(no subject)

May 12, 2003 04:00

4 in the morning, insomnia again is my only friend, the haze in my eyes is ever more consuming my vision. so i drink worstchershire sauce, good stuff.
eternal happiness is only a kiss away some say, but to me it'll never happen, neh, dont think so, i go by the odds and its highly improbable. wheels and headers and chargers, all part of a balnced breakfast.
lots of problems keep piling on and i have no solutions for them , now what.
if life is a big joke, i dont get it, god should fix the punchline so people will find it more amusing.
art projects and proving to myself that im right, all thats going for me.
dildos, cant forget the magical mystery that is a dildo, there're great, just like cereal AND they wont get soggy in milk. what more can u ask for, maybe glow in the darek but i dont want no radioactive isotopes in my rectum, glowing feces is not what i like to think about when im eating a meal, not yet anyways.
parks, good place to go to when theres nothing better to do then walk in fake nature, possibly make out, i have yet to do that in a park though.
yerba mate is nicely crazy, good thing i bought it, the only problem is supporting indians is bad for the economy, juan said so down by the corner, i should give my money to oranges for juan and his 13.5 kidz not dirty indians that already have rain forrest land sectioned off for them, damn free riders, they have to meet the free stylers
here we go here we go.
not being able to go to sleep is quite a nuisance espaecially in vietnamiese prison camp, thats how they brainwash u , all i need is an ominous voice telling me what to think , or was that tv, no matter i should just buy more powerade.
friendships dwindle like a bastard, but they always do, cant stop the nice nice gone forever dont write call or e-mail cuzz i wont respond got people to do and things to see so no no on your part to my part.
at least brazil was good.
babies with automatic silenced bb guns haunt me. again and again.
damn, i do have to get off this mary go round, dione warrick is smart when it comes to that. kd lang is good but not navy blue good, my opinion anyways.
whenever my friends dont have ashtrays i just use my arm, much easier on both our parts.
scars that last forever are eternal signs of stupidity to some people and battle scars to others, a middle ground would be nice, arent enough of those now a days anyways.

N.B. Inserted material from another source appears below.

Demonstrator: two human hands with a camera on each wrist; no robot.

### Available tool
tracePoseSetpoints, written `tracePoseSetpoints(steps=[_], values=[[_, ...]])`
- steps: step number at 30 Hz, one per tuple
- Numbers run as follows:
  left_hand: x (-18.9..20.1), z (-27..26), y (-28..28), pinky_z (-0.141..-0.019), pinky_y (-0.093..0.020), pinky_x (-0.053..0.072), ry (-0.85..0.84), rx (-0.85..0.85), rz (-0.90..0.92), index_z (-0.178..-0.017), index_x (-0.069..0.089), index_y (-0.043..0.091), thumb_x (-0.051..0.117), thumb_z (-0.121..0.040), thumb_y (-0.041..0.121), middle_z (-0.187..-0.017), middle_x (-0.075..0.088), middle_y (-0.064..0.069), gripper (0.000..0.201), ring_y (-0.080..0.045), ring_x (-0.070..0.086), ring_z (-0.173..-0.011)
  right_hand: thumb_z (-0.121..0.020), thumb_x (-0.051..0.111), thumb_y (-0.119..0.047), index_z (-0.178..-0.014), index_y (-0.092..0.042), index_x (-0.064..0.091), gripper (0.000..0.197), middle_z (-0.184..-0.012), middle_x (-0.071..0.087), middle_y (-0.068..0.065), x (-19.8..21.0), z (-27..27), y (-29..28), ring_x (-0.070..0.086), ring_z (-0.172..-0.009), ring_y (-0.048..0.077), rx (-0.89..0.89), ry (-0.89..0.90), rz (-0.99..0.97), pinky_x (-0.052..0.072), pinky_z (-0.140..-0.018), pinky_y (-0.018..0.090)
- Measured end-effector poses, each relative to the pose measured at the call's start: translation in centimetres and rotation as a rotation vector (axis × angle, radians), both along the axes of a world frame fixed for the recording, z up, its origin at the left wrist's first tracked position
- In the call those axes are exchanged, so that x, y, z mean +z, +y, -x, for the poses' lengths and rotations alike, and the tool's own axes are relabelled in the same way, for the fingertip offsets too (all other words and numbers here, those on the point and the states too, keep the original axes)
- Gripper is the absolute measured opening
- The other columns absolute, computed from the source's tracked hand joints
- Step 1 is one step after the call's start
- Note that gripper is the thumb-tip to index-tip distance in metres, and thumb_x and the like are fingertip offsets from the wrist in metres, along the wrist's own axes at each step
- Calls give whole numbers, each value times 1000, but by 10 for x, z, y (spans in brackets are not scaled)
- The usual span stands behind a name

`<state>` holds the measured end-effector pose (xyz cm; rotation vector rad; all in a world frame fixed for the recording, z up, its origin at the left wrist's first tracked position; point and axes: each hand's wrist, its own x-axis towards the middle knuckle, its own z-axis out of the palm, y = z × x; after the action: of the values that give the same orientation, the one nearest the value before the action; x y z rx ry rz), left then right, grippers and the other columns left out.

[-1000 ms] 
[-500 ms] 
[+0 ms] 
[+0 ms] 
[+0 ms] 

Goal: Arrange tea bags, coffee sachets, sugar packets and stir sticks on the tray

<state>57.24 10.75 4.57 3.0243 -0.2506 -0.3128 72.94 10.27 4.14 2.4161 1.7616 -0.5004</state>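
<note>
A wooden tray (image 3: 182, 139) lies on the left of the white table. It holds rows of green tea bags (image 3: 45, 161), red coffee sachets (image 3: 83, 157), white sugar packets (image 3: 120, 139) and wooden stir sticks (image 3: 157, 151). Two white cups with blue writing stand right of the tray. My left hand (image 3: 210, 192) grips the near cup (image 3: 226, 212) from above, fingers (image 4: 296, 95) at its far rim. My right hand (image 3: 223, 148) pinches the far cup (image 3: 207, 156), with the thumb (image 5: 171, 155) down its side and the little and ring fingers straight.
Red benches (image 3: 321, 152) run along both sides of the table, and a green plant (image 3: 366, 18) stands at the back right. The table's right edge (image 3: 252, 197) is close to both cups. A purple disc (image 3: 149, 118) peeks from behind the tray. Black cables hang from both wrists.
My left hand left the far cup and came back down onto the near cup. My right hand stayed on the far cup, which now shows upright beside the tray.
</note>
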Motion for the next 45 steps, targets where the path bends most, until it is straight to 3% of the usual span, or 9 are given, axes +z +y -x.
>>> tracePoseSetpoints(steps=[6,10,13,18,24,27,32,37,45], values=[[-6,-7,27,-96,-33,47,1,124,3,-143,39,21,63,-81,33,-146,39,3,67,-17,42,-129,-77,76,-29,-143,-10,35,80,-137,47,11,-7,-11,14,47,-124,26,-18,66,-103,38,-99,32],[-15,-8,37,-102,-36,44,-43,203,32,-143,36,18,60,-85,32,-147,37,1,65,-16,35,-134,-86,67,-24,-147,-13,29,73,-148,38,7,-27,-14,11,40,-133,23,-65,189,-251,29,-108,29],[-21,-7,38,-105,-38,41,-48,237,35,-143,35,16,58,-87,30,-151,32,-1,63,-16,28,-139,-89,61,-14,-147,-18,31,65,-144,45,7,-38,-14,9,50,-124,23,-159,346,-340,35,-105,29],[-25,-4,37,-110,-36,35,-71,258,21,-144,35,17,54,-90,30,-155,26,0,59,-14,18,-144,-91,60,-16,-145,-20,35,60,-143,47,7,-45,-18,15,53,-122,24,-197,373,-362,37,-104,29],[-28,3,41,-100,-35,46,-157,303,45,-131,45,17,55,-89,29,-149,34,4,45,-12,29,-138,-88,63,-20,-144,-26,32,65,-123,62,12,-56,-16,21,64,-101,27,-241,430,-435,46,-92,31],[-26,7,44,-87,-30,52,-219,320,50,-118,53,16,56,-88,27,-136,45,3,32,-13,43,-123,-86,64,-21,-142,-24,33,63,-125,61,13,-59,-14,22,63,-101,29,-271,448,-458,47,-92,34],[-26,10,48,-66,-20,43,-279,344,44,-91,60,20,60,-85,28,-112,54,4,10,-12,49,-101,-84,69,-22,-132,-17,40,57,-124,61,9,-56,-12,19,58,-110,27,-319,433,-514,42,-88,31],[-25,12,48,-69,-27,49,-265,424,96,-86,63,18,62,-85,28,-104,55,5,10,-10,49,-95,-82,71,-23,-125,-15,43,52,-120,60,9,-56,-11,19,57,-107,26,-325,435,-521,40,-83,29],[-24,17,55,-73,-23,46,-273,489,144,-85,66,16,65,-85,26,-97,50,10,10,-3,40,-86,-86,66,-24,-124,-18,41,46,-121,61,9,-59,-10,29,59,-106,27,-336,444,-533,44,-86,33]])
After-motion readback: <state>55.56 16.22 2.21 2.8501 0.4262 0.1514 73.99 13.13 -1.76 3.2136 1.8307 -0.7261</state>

crackalacking carring is fake crap rap ralphs gone bad to worse in the face of the disgraceable women race. no no for sho sho.
would u kill for sho sho?
older gay brother is always here, no worries. just let me stick my dick in insect for u and everythign is all good in the neverhood.
pedohiles have it easy.
wake up in less then 3 hours a no no, too bad , missing too much anyways trebuchet face cant do what i have to do is go and never come back with an old tape recorder the size of my abdomen but can plug conviently into the wall
cell phone time lost with idle hands and idle minds. bad gone to worse into a hearse and never return fomr beyond the destination gone gravely sick to the matter at question is ressurected to fine jewlery , grandpa is a ring now , enjoy his blue speldor, he'll be yours soon, and u can have the family tree on your hands fingers and toes oh my, time for piercings, have your mom on your tounge and dad on your penis, appledang, for d snider. makeup to cover him, at least he got lucky, but he wrote music, maybe i should do that. fake then now and good forever drunkowski is the ticket for me to be, here? now? nah later
maybe the weekend if im up to it and i get lucky
lobster in resturant kiss is always good for the tum tum but hard on the bum bum. no matter, next time i hhave to remeber to not eat the shells.
rhymes go with the times. and thats why i stopped reading the news cuzz it kept changing.
memories and sherlock holmes what more can u ask for in this world, plenty and most people do
dreams are for not getting acomplished so u shouldnt ahve them, they are irrational and illogical that why its better not to have them , shoot low, shoot so low no one ill care if u fail and be a disgrace to the race cuzz u shot low enogh for people not to know u , bum life is the only life i see
now darling stand by me, as i walk down the valley of the shadow
while poes shadow makes me hallucinate and lose heart( not like its not happening anyways)
allways new horizons that are being closed. gotta keep them options open so u can fail.
poo-tee-weet i hear so i must sleep to eat and be in heat cat gone now.